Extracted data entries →
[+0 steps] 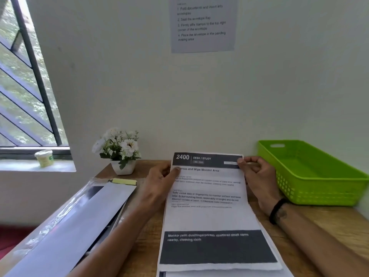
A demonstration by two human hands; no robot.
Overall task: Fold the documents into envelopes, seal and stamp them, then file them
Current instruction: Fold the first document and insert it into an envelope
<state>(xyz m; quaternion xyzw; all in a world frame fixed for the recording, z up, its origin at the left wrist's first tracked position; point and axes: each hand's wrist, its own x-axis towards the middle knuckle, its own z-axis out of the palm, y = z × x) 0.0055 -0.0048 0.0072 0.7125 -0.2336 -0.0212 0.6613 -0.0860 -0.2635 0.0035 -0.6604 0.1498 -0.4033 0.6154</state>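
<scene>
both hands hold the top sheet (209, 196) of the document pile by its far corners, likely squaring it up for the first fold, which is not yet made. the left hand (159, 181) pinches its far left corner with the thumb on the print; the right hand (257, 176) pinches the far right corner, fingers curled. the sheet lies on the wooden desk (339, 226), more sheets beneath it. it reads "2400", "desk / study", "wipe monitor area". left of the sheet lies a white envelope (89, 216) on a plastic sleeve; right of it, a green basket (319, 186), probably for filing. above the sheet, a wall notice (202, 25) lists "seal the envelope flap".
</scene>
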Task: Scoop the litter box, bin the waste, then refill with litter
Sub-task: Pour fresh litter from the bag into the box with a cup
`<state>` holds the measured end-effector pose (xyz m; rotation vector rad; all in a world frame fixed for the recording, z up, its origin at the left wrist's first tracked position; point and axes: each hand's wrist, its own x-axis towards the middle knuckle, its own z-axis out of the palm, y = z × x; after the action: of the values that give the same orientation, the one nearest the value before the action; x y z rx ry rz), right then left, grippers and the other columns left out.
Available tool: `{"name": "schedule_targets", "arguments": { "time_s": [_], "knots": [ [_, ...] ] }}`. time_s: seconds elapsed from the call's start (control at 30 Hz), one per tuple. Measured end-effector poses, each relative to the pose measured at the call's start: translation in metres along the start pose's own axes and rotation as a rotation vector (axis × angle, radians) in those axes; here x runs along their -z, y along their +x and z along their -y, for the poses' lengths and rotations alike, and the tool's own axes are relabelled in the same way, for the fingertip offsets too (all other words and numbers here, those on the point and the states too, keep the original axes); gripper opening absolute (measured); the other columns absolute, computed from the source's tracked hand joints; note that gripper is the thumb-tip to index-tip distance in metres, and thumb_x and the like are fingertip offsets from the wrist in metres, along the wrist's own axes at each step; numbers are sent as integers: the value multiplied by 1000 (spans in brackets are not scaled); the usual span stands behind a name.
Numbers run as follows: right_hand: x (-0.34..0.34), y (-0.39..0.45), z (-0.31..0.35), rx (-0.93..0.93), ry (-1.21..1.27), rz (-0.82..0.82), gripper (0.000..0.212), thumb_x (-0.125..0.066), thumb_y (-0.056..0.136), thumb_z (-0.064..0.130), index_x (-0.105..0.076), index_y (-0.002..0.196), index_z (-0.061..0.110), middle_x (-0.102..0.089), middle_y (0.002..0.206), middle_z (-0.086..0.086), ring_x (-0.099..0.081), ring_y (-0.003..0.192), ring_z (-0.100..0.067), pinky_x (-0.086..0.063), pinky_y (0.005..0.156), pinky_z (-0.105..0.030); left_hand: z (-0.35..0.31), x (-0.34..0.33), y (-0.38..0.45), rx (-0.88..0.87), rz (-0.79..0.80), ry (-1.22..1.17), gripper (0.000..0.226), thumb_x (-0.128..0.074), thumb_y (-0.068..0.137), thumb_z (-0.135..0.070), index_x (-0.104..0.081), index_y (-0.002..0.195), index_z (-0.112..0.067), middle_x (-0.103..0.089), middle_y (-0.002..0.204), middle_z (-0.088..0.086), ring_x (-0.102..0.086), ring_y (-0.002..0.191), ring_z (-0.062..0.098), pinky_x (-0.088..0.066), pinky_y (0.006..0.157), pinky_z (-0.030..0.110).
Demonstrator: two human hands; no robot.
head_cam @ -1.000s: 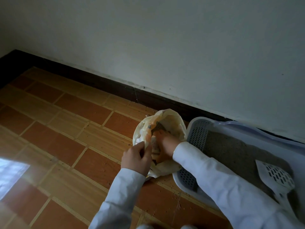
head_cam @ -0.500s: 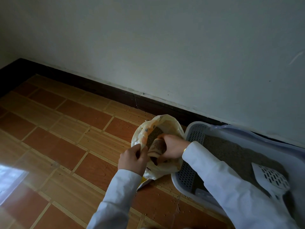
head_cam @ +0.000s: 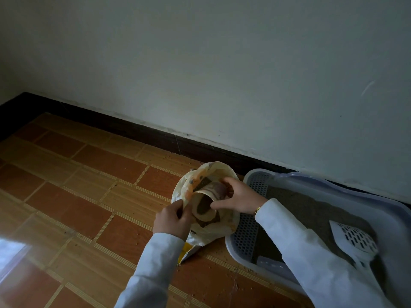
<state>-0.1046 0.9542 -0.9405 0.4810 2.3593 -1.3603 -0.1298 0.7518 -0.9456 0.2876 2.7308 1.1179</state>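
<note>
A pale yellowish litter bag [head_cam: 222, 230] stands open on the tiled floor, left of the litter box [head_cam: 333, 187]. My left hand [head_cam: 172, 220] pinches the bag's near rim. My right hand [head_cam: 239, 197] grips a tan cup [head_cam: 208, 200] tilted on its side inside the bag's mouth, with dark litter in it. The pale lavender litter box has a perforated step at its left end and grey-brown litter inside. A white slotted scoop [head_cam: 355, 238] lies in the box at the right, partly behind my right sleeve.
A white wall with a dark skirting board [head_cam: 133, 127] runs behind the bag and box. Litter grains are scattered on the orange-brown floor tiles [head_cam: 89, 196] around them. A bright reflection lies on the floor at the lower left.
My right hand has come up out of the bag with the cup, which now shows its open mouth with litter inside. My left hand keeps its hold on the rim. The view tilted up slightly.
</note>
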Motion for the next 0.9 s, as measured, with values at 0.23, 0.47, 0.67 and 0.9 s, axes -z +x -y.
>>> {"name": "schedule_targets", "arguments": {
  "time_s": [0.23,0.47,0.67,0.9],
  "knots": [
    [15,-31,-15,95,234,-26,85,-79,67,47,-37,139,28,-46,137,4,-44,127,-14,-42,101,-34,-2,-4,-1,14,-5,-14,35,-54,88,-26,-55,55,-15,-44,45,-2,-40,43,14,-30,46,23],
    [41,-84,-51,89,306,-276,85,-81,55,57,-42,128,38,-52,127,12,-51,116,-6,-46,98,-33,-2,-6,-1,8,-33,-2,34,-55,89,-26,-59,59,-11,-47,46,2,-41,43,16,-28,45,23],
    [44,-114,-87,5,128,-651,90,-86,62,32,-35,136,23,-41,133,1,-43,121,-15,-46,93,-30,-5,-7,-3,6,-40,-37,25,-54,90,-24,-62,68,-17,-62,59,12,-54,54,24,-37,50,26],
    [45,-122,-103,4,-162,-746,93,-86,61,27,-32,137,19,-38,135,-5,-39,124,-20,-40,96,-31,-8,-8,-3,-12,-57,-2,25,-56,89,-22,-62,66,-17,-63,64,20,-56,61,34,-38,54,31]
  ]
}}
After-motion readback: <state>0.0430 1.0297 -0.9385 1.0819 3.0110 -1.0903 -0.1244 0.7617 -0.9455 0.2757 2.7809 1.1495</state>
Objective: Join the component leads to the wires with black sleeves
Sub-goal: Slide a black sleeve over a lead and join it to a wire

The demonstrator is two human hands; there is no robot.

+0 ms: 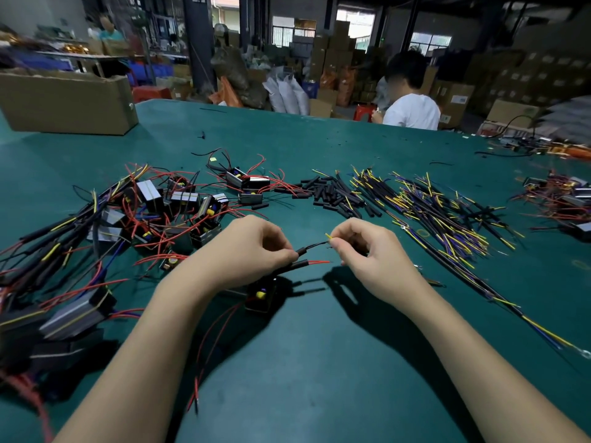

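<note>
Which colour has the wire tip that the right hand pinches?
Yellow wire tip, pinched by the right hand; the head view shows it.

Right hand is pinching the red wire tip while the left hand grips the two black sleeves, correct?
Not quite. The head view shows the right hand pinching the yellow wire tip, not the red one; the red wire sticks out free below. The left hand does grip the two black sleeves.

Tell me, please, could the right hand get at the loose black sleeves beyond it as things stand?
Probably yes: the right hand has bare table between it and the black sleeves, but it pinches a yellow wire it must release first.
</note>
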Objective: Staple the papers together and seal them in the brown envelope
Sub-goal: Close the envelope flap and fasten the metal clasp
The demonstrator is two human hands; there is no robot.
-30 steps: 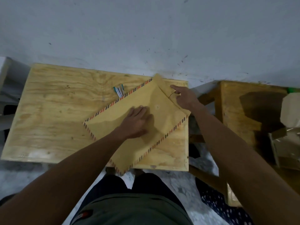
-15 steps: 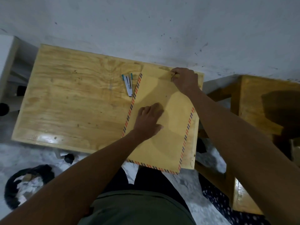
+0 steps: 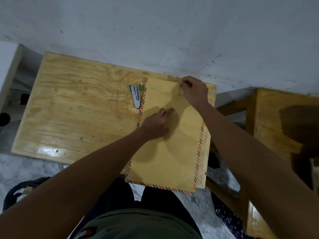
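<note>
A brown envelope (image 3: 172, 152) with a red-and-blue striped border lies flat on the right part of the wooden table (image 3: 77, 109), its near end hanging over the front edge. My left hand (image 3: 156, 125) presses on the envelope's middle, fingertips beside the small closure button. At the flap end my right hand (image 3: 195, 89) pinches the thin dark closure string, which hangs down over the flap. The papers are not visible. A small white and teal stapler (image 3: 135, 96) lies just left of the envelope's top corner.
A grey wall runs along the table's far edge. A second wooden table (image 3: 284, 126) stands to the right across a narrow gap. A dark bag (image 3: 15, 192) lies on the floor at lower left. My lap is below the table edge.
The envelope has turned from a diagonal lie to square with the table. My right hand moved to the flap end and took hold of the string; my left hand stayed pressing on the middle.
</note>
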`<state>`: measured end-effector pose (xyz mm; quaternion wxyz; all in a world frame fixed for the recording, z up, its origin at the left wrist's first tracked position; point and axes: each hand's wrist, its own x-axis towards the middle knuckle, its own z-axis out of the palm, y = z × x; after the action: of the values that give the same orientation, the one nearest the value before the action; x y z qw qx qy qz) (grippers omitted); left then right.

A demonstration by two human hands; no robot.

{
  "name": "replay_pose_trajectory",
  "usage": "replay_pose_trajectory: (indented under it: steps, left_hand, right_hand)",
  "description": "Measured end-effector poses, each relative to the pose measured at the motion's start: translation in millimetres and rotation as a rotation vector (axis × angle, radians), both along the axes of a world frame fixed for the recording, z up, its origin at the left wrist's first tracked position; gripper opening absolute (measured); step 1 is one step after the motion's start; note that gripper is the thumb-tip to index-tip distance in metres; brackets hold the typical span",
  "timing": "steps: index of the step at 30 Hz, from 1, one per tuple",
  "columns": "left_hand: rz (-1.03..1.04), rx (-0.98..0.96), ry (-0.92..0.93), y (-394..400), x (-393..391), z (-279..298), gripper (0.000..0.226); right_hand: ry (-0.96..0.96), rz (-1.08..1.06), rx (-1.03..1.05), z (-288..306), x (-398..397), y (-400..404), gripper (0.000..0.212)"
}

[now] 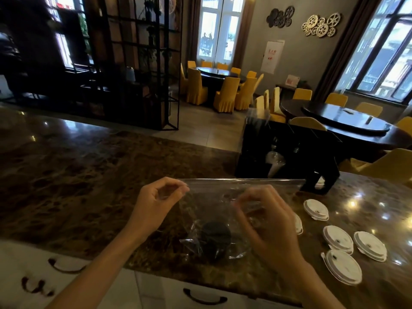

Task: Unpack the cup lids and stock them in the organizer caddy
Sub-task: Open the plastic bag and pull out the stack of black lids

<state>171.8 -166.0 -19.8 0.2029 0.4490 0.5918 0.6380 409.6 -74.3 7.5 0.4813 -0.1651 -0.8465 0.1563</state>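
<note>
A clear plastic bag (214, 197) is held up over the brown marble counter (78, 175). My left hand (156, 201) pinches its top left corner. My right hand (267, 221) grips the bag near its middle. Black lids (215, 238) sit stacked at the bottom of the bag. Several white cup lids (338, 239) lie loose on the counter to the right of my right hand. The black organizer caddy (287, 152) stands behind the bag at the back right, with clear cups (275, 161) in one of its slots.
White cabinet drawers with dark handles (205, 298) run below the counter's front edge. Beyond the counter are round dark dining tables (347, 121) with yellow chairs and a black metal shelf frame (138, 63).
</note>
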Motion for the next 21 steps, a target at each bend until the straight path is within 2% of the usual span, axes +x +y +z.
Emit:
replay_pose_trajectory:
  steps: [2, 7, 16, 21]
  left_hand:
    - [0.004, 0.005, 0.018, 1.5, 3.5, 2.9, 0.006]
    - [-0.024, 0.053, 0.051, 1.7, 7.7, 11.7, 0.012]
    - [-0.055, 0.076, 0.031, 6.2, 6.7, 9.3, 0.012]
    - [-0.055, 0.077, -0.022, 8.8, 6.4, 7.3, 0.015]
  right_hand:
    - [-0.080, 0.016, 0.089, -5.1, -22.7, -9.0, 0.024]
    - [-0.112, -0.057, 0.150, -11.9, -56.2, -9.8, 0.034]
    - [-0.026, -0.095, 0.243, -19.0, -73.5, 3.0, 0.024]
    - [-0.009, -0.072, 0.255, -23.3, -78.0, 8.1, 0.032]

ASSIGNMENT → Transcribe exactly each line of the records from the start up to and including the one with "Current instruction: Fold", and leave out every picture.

TASK RESULT →
[+0 steps] 
A demonstration by two human hands; no robot.
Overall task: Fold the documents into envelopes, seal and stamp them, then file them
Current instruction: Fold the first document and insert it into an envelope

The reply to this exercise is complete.